More information on sectors

NOAA Funding To Date -- March 1, 2010
GMRI Press Release -- October 1, 2009

NOAA Fisheries Service today announced that it has awarded an additional $1.4 million to the Gulf of Maine Research Institute (GMRI) in 2010 funds so it can continue to assist the groundfish industry as it transitions to a new form of management known as sectors.
“We made a commitment to the industry to provide them with the support they need to make sectors work,” said Eric Schwaab, assistant administrator, NOAA Fisheries Service.  “We are also appreciative to GMRI for continuing to work with us to help distribute these funds.” 

On May 1, 2010, the groundfish fishery began operating under a dual management system. Vessels had the option of fishing together under a quota in groups called sectors, or fishing under the existing system of restrictions on the number of days a vessel can fish, catch per trip, and area that can be fished. For the first time, all catch is being governed by quotas on total catch, including all landings and discards.  The vessels that opted to join a sector represent about 98% of the historic groundfish catch.

In October, 2009, NOAA awarded an initial $1.7 million to GMRI to administer and support sector implementation, mostly through the distribution of small grants to sectors to help them offset start up costs. This year’s funding will be used to provide more direct support for sector operations (e.g., sector manager salary, office and equipment rental, etc.) and cover dockside monitoring expenses. 

To date the agency has committed over $47.2 million to the groundfish industry.  These funds were distributed as direct grants to the industry, for training new sector managers, to cover dockside and at-sea catch monitoring and for cooperative research with the fishing industry to improve gear and fishing methods so that more of the available catch can be brought to shore.  NOAA also is considering expanding the number of regulatory exemptions available to sectors to provide them more flexibility to target healthy stocks such as a program to allow the seasonal use of 6-inch mesh gillnets in the GOM Regulated Mesh Area (RMA) to target haddock.

To provide comments on these proposed exemptions please visit the Federal Register website at

Another major focus for NOAA has been to provide ongoing customer service to the fishing industry.  For instance, during the first few weeks of the fishing year, staff were on hand 7-days a week to answer fishermen’s questions.  Staff continue to conduct regular conference calls with sector managers to track how things are going and deal with operational issues.

The agency also conducted a series of 13 public meetings for the broader fishing community to explain the new management measures and provide technical training on software for reporting the amount of fish caught.  New web-based tools were also developed for fishermen to view their individual catch information and sector managers to have timely access to sector vessel’s data for catch monitoring and allocation tracking.           

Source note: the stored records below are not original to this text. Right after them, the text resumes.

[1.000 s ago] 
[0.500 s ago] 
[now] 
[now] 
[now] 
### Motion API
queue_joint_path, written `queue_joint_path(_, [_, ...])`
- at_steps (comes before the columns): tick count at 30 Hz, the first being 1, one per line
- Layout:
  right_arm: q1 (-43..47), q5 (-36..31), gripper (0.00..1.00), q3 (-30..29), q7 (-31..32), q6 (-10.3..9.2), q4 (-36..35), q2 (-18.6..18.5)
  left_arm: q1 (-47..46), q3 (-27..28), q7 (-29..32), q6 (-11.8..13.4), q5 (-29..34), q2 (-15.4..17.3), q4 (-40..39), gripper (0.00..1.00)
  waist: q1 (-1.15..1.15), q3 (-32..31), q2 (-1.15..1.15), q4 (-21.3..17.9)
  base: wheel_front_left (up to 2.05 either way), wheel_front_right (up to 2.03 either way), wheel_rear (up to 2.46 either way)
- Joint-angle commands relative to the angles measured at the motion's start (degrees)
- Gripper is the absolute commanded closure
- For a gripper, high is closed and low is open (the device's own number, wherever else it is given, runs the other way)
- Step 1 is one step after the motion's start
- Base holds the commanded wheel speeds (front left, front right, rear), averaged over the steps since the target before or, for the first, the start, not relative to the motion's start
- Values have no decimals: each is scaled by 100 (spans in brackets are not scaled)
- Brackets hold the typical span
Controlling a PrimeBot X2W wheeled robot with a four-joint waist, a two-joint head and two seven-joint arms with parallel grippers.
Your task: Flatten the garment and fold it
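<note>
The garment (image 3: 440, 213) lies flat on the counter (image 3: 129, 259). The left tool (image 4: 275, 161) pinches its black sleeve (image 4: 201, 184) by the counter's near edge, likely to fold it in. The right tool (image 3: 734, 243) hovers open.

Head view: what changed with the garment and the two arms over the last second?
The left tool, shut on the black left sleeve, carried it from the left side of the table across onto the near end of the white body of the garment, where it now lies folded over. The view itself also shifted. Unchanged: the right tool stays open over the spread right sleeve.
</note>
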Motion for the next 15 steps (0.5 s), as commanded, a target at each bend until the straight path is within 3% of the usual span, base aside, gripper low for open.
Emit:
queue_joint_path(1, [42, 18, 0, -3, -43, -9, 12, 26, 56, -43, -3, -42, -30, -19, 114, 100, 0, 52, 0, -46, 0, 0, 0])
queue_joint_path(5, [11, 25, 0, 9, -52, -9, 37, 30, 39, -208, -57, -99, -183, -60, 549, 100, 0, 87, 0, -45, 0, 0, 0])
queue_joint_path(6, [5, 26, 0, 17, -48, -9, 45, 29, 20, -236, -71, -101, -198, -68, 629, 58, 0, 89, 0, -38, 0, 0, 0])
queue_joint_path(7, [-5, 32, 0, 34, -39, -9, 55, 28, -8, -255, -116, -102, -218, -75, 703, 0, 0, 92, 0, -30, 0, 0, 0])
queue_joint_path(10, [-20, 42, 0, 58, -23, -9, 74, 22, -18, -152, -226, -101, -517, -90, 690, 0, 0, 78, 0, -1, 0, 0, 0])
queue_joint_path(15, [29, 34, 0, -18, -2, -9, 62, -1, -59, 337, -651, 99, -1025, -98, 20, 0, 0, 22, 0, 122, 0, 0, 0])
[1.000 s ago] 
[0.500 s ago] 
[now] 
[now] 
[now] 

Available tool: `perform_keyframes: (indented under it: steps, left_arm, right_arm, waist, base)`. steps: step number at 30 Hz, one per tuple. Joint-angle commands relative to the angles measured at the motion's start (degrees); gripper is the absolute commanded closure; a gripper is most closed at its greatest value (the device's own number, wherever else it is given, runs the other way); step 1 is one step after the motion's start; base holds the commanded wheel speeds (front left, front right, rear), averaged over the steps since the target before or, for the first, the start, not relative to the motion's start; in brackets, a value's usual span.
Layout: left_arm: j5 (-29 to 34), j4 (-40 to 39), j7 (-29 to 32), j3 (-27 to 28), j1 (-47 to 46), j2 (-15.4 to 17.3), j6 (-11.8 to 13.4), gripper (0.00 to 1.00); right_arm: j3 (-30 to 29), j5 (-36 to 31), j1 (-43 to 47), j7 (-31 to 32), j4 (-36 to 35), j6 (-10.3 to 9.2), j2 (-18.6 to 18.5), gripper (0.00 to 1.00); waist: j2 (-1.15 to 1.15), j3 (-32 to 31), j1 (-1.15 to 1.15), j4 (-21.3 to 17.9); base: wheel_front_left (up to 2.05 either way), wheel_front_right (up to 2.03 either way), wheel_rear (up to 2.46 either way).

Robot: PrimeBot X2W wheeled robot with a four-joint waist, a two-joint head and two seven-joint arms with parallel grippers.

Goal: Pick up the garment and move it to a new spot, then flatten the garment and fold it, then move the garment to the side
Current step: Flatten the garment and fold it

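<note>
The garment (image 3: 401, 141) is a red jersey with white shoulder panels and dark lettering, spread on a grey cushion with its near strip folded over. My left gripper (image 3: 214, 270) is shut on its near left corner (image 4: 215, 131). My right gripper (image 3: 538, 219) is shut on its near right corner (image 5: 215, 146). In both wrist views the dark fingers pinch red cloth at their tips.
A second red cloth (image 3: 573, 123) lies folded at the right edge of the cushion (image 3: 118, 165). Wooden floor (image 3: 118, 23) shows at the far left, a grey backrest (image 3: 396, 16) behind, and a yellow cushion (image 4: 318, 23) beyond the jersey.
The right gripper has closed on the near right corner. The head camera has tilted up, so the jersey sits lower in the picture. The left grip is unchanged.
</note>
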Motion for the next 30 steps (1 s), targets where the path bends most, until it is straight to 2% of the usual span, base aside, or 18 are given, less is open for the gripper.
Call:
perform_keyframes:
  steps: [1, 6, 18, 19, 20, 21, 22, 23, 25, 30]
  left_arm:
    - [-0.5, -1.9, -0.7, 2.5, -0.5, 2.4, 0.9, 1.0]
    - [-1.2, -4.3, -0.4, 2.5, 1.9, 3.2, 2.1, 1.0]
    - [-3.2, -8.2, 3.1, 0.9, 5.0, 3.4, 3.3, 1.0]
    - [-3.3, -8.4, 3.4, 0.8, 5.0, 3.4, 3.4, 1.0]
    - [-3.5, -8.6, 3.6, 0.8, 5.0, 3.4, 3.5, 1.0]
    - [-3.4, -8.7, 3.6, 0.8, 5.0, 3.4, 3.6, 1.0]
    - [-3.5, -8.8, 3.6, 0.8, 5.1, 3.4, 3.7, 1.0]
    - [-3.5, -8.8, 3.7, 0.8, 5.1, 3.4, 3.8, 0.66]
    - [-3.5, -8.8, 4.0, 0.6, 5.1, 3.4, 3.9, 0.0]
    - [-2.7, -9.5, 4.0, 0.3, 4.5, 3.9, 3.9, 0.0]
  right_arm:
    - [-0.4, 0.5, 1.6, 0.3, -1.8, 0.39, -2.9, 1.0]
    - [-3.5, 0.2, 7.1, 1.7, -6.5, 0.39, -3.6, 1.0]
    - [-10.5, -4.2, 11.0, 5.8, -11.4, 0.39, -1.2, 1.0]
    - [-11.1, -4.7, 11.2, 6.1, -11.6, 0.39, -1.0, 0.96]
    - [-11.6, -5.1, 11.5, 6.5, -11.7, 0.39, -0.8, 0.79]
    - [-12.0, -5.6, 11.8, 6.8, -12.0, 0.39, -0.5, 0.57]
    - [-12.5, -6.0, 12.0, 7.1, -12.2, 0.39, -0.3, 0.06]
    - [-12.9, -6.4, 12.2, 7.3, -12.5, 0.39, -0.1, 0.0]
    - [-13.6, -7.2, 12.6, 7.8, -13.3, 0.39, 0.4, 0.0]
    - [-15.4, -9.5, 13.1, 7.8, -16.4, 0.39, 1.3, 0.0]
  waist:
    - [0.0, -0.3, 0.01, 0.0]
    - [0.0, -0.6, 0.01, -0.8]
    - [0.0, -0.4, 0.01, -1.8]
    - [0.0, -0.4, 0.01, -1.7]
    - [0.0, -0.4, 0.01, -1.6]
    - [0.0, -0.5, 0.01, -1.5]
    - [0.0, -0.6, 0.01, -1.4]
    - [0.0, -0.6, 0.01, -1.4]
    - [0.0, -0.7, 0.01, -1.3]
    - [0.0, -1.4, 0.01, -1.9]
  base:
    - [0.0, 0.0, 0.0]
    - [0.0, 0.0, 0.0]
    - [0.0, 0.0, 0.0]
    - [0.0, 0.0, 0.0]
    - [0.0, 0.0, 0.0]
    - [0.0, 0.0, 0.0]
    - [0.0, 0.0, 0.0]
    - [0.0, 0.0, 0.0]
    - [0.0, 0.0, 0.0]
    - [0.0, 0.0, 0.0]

“Fishermen have had to make some significant adjustments in the way they do business due to lower catch limits needed to rebuild fish stocks and the expanded use of sectors in the fishery, helping them through this transition remains a priority for our agency,” Patricia Kurkul, Regional Administrator, Northeast Region, NOAA Fisheries Service. “Early indications seem to show that fishermen are meeting new challenges head on because overall landings are only slightly down over last year and total groundfish revenues are up.”

NOAA Fisheries Service is dedicated to protecting and preserving our nationís living marine resources and their habitat through scientific research, management and enforcement. NOAA Fisheries Service provides effective stewardship of these resources for the benefit of the nation, supporting coastal communities that depend upon them, and helping to provide safe and healthy seafood to consumers and recreational opportunities for the American public.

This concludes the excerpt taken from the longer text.